There are no reliable ways to identify modified starches in food because the composition of food is so diverse. The European Starch Industry Association (AAF) explains that even though it is theoretically possible to develop a product-specific identification method, it is not practical due to the wide variety of food matrices to which modified starches are added. Similarly, developing a general identification method based on the modification of starch is not feasible as the degree of substitution (DS) is usually low and modified starches are often used in combination in food products. (Documentation provided to EFSA n.1).
To detect modified starch identifiers, specific compositional parameters like phosphorous and aluminium content, and carboxyl, acetyl, adipate, hydroxypropyl and octenyl-succinyl groups can be analyzed. However, there are missing data to define specifications for some modified starches, including suitable tests to identify specific groups and evaluate cross-linking, according to the 82nd JECFA meeting. (JECFA, 2016a, 2016b)
In the 1980s and 1990s, methods were developed to analyze starches and modified starches in foods. Enzymatic treatments were becoming more popular than chemical methods because the latter were not very specific and relied on dangerous reagents (Karkalas, 1985).
Karkalas (1985) developed a method to analyze starch and modified starches in different foods. The method used enzymes to break down the starch and measure glucose levels through colorimetry. Native normal and waxy starches and distarch phosphate could be measured accurately, but oxidized starch could not due to its dicarboxylic groups. Acetylated distarch phosphate, high-amylose starch, and retrograded amylose required an additional alkaline pretreatment step. The method was found to be precise, quick, and useful in determining starch content in foods, but could not distinguish between native starch and modified versions.
Chatel et al. (1996) used dialysis to remove sucrose and preserve starch in sweetened fruit preparations. They tested experimental parameters like membrane cut-off, treatment time, temperature, and water renewal, and found a yield of 99.4% (RSD 0.1%) sucrose elimination for strawberry preparations. Enzymatic hydrolysis with a-amylase and amyloglucosidase was then used to break down the starch, and the glucose produced was measured using hexokinase and glucose-6-phosphate dehydrogenase. By using this method, they could determine the starch content in strawberry preparations containing 3.0% (w/w) acetylated distarch adipate with an accuracy of 92% (RSD, 3.1%). The method was considered efficient, specific, and reproducible for the samples analysed.

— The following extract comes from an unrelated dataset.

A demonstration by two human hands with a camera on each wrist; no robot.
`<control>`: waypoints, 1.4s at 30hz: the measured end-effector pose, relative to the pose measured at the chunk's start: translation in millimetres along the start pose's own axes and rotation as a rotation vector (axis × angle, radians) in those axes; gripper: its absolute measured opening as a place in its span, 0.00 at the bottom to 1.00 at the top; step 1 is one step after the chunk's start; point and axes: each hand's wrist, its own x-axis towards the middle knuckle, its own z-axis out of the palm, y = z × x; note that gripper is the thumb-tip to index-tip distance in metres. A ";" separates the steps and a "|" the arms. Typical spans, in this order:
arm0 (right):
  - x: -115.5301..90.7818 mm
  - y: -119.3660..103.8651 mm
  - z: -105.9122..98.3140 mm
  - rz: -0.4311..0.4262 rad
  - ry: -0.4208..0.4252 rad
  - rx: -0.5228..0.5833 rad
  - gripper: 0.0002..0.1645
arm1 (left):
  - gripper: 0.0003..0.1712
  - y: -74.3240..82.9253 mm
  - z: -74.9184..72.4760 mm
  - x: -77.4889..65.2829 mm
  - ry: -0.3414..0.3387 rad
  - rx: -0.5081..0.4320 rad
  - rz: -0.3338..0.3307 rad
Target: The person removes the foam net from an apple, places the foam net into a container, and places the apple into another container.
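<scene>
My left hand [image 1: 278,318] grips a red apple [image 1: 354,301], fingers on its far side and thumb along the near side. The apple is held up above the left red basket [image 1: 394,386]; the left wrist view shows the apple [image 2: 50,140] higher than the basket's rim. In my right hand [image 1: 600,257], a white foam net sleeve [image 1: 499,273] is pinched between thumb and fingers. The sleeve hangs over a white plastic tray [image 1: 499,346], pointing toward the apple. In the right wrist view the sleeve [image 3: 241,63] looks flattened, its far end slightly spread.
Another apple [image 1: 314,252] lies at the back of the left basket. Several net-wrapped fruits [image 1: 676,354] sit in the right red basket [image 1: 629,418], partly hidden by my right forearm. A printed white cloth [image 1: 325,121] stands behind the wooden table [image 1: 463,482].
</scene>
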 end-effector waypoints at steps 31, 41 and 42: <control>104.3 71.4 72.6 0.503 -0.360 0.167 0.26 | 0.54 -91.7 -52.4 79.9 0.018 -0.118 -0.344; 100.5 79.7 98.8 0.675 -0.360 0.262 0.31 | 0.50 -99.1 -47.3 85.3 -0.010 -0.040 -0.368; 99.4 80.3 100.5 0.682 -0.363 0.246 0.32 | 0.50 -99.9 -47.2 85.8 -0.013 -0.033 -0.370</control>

Chatel et al. (1997) improved the method for identifying and quantifying starch in sweetened fruit preparations by optimising the dialysis and gelatinisation steps, and using infrared (IR) identification of starch chemical modifications. The low concentration, heterogeneous, gelified and highly sweetened nature of the medium made identification and quantification of starch difficult. Starches were first identified by optical microscopy, and acetyl and hydroxypropyl modifications were characterised by Fourier transform IR spectroscopy (FT-IR). Starch was extensively purified by dialysis to remove most of the sucrose. The experimental conditions of this step were optimised, and a previous gelatinisation treatment improved the enzymatic hydrolysis of starch and the quantification of the released glucose. The method was found to allow reliable determinations of distarch phosphate, acetylated distarch phosphate and acetylated distarch adipate, and was considered to be appropriate for hydroxypropylated distarch phosphate.